Donc il faut que tu en sois sûr avant tout. Annonça Hiro une pointe d'espièglerie dans la voix.

Intrigué, Shuichi releva la tête et le fixa. Hiro lui fit un clin d'œil et lui expliqua son idée.

Avec son aide, Shuichi parvint à convaincre K., bien que suspicieux, et Sakano de proposer sur leur nouvel album une piste uniquement instrumental. Fujisaki trouva l'idée excellente, enfin il pourrait s'en donner à cœur joie et appliquer sans limites son talent. Grâce à cela, Hiro espérait gagner un peu de répit pour permettre à Shuichi de se concentrer uniquement sur Yuki.

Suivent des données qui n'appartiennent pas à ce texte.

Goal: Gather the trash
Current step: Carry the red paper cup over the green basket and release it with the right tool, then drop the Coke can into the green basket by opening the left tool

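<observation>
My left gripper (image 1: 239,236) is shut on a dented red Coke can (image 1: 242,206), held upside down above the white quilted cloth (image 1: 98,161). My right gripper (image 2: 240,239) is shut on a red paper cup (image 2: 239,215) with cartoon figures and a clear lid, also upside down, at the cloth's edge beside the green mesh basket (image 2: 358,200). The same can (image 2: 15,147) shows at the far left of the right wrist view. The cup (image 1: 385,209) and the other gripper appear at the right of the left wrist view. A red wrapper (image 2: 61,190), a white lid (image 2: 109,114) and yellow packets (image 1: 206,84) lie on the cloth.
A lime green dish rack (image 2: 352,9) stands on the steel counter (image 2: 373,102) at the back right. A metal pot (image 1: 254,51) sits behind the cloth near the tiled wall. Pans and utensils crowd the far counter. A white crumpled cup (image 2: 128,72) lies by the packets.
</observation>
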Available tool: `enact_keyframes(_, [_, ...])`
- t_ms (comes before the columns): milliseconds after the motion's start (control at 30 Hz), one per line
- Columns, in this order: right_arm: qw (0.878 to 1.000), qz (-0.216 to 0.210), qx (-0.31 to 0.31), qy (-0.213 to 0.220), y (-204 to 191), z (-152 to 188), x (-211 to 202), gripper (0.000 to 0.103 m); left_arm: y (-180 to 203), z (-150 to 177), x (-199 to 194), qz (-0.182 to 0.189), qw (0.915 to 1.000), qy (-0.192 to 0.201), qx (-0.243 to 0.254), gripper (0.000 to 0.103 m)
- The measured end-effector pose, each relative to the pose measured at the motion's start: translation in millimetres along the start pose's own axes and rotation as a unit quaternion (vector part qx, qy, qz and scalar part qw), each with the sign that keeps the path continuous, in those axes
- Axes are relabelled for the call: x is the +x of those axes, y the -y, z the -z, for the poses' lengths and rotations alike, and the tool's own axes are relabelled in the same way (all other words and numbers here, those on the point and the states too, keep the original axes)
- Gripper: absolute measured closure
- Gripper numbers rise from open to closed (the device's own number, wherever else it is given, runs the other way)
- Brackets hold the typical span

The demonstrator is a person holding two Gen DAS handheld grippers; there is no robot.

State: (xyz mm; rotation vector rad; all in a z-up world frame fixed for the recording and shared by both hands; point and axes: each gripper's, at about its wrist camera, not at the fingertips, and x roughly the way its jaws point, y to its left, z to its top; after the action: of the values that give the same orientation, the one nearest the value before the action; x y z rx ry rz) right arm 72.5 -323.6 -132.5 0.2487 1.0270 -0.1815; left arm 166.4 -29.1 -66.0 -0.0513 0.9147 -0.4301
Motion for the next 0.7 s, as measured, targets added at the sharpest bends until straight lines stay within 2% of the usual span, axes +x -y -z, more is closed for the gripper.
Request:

La deuxième partie de son plan consistait à observer Yuki dans ses moindres faits et gestes, quitte à le suivre dans ses déplacements. L'occasion leur en fut donné quand Shuichi découvrit, dans la corbeille à papier du bureau, un bout de papier à moitié brûlé où était griffonné une date, une heure et un lieu de rendez-vous. Lui et Hiro allaient l'espionner.

Ils se donnèrent un point de rencontre à quelques pas de l'endroit où Yuki devait se rendre. Lorsque Hiro arriva, il eu un sursaut et pris un air dépité en voyant l'accoutrement de son ami.

Tu n'as rien trouvé de plus discret !

Surpris par la remarque, Shuichi se mira dans la vitrine d'un magasin : pour l'occasion il avait ressorti son vieux costume de chien. Il se tourna vers Hiro et haussa les épaules, celui-ci lui toucha le nez de l'index.

Vas te changer, imbécile. Il te reconnaîtra sans peine avec ça !

Shuichi lui sourit en se frottant la tête.

J'ai pensé que c'était le bon moment pour le mettre. Avoua-t-il.

Il n'a décidément pas l'esprit pratique ! Pensa Hiro. Il l'entraîna dans une boutique de vêtement où il lui fit acheter un grand parqua beige accompagné d'un chapeau et de lunette noire.

Voila qui est plus pratique et plus avisé. Affirma Hiro fier et sûr de lui.

Le lieu de rendez-vous était un petit café huppé dont les tables, s'alignant sur le trottoir, rappelaient le pur style français des cafés parisiens. Yuki y était déjà et attendait la jeune femme. Les deux complices s'installèrent à quelques tables de lui, suffisamment prés pour entendre leur conversation et suffisamment loin pour ne pas attirer son attention. Ils prirent une consommation et firent mine de la boire avec lenteur, enfin la femme arriva et ils tendirent l'oreille.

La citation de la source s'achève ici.